#### Try it
Where in the records does the word "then" occur? Copy each line in which it does.

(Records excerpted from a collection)

----------

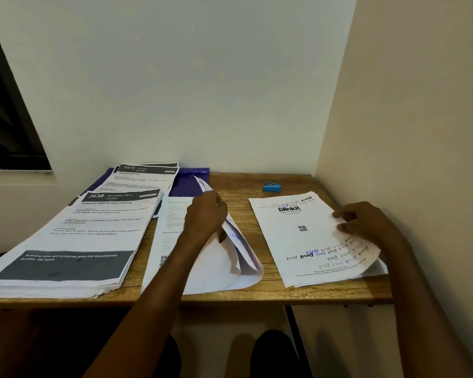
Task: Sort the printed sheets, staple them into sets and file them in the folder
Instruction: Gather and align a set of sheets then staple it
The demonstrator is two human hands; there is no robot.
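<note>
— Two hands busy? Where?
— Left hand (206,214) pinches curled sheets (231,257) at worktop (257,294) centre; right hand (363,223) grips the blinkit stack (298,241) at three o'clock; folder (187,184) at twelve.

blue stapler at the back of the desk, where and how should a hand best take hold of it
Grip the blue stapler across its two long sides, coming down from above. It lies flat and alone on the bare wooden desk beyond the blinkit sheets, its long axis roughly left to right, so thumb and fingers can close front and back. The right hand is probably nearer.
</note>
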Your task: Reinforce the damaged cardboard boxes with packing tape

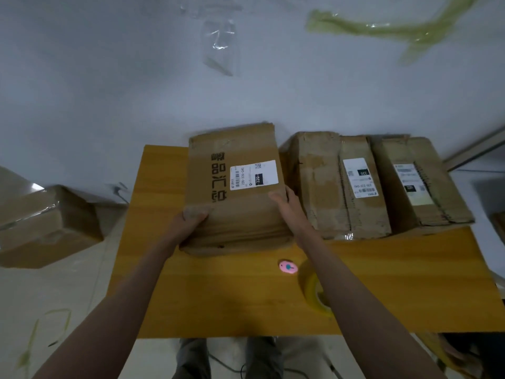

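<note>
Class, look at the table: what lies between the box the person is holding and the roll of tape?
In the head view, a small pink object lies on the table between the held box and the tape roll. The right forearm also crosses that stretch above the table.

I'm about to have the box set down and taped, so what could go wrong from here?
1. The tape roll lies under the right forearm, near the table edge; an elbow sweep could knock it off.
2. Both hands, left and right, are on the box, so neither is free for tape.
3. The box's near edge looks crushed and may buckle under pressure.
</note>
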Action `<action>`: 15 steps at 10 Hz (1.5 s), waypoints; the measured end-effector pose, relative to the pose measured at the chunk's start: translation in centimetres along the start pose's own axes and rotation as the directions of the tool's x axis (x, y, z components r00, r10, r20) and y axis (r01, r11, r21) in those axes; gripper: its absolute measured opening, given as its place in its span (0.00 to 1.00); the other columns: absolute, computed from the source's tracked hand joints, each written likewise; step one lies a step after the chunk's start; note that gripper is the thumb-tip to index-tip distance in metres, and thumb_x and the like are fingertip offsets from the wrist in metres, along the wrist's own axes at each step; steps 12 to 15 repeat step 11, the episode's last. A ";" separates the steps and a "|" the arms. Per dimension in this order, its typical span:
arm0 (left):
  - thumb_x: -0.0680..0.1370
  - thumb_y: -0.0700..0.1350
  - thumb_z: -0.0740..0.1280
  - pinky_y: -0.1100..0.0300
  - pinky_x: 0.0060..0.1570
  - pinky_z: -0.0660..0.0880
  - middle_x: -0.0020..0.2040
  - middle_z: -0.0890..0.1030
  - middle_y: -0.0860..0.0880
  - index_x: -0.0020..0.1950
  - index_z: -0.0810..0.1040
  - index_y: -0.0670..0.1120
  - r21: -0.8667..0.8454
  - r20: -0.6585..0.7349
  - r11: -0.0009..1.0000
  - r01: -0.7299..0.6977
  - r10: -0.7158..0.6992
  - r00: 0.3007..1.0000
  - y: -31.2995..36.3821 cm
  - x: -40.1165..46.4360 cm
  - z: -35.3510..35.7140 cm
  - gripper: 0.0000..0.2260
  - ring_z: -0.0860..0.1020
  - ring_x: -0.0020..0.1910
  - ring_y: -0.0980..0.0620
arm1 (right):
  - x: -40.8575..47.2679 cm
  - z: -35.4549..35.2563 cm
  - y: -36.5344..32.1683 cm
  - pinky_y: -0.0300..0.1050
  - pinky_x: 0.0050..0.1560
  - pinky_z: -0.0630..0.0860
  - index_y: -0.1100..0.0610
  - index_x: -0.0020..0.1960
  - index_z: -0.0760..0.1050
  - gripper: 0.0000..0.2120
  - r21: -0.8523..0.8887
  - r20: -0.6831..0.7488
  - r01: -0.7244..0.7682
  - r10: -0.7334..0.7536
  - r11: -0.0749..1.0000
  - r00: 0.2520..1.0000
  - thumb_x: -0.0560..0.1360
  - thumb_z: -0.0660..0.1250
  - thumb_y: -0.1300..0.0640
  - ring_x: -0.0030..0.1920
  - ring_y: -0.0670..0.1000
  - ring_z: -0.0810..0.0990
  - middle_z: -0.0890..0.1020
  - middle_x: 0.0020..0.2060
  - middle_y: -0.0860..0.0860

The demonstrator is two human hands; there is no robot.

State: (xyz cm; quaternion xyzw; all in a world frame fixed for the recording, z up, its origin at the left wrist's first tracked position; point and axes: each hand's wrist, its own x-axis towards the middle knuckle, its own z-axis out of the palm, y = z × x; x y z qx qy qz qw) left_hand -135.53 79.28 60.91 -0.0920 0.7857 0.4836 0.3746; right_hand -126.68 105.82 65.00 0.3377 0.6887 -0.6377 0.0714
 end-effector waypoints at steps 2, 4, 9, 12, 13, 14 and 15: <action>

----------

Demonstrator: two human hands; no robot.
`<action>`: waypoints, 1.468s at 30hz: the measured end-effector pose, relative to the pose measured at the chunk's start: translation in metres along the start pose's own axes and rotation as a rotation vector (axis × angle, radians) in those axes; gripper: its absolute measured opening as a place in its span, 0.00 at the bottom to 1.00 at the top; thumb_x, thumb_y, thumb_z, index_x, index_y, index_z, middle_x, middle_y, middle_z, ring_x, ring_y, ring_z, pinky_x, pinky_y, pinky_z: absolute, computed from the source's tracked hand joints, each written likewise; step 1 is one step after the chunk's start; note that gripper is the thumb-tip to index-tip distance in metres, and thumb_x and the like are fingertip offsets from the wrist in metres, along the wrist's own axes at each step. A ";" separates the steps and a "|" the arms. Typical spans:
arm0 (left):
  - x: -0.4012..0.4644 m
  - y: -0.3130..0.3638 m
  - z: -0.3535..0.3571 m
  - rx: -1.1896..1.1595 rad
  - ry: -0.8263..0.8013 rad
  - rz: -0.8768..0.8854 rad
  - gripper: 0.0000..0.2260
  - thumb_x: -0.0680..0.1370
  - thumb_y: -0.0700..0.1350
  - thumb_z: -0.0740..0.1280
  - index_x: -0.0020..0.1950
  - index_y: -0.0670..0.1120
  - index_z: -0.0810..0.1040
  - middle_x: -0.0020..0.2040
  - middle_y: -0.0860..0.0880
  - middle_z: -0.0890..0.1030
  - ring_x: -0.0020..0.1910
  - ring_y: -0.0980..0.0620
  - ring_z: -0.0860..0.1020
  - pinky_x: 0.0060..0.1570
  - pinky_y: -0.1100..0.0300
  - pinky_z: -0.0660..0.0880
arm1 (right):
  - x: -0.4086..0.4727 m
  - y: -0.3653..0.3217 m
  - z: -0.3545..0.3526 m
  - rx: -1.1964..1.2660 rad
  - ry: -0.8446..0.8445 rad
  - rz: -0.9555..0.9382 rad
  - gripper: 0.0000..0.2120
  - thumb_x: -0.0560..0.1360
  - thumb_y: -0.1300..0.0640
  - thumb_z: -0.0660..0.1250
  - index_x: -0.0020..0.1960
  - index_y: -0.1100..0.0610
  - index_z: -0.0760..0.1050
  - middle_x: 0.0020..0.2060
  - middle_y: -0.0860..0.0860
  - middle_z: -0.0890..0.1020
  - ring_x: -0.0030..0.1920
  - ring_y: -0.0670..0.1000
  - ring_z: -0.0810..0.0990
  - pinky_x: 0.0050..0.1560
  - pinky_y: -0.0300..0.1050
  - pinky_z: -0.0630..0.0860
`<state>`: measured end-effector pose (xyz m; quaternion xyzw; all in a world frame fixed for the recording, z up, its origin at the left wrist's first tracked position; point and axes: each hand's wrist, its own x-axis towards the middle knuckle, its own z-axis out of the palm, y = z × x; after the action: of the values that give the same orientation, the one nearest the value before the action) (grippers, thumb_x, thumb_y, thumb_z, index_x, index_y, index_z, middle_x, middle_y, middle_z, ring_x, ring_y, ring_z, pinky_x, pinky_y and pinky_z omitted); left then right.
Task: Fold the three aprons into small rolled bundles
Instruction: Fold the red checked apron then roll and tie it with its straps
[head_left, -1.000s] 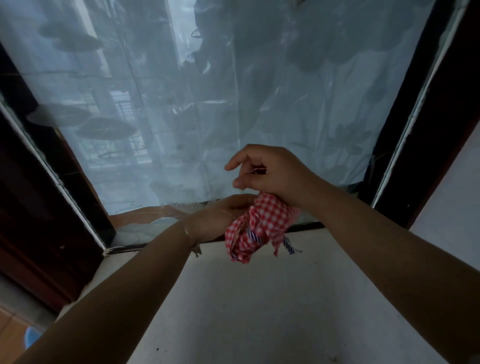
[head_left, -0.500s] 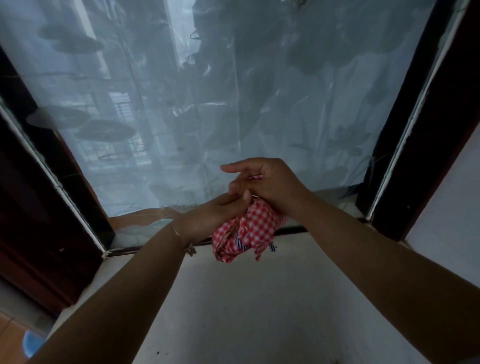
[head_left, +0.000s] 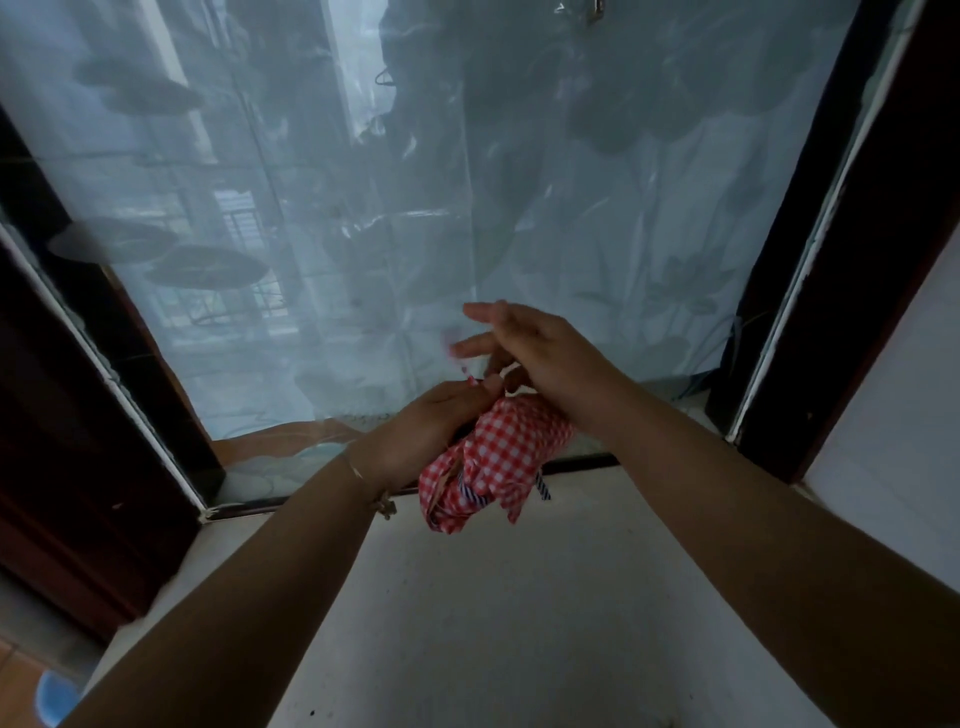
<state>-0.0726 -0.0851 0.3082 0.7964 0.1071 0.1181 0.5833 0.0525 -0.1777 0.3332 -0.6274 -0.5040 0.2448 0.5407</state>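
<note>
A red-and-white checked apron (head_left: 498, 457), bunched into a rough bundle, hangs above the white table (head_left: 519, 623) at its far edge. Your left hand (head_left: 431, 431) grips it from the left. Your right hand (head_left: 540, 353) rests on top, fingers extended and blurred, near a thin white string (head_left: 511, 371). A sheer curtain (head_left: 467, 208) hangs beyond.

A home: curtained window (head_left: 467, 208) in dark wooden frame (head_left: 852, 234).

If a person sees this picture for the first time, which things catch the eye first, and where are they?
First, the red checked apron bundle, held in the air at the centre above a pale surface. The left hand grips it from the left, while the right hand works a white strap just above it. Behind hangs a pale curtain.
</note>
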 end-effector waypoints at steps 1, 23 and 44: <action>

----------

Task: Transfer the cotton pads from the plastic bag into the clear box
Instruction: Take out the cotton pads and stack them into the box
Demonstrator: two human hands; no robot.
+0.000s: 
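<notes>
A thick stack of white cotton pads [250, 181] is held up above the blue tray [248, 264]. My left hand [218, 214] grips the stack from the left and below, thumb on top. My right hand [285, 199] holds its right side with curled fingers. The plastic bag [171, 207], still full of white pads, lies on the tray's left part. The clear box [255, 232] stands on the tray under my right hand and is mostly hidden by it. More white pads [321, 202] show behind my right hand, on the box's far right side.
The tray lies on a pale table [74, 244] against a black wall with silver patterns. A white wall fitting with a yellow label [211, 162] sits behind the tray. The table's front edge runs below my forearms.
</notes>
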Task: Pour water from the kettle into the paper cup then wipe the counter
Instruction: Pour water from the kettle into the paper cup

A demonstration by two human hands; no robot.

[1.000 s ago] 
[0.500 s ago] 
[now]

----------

#### Task result
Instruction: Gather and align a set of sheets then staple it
`<state>`: measured end-effector pose (xyz m; quaternion xyzw; all in a world frame fixed for the recording, z up, its origin at the left wrist's first tracked position; point and axes: each hand's wrist, its own x-axis towards the middle knuckle, its own z-axis out of the palm, y = z × x; after the action: of the values that give the same orientation, the one nearest the value before the action) (grippers, thumb_x, thumb_y, thumb_z, index_x, index_y, index_z, middle_x, middle_y, middle_z, ring_x, ring_y, ring_z, pinky_x, pinky_y and pinky_z omitted); left then right.
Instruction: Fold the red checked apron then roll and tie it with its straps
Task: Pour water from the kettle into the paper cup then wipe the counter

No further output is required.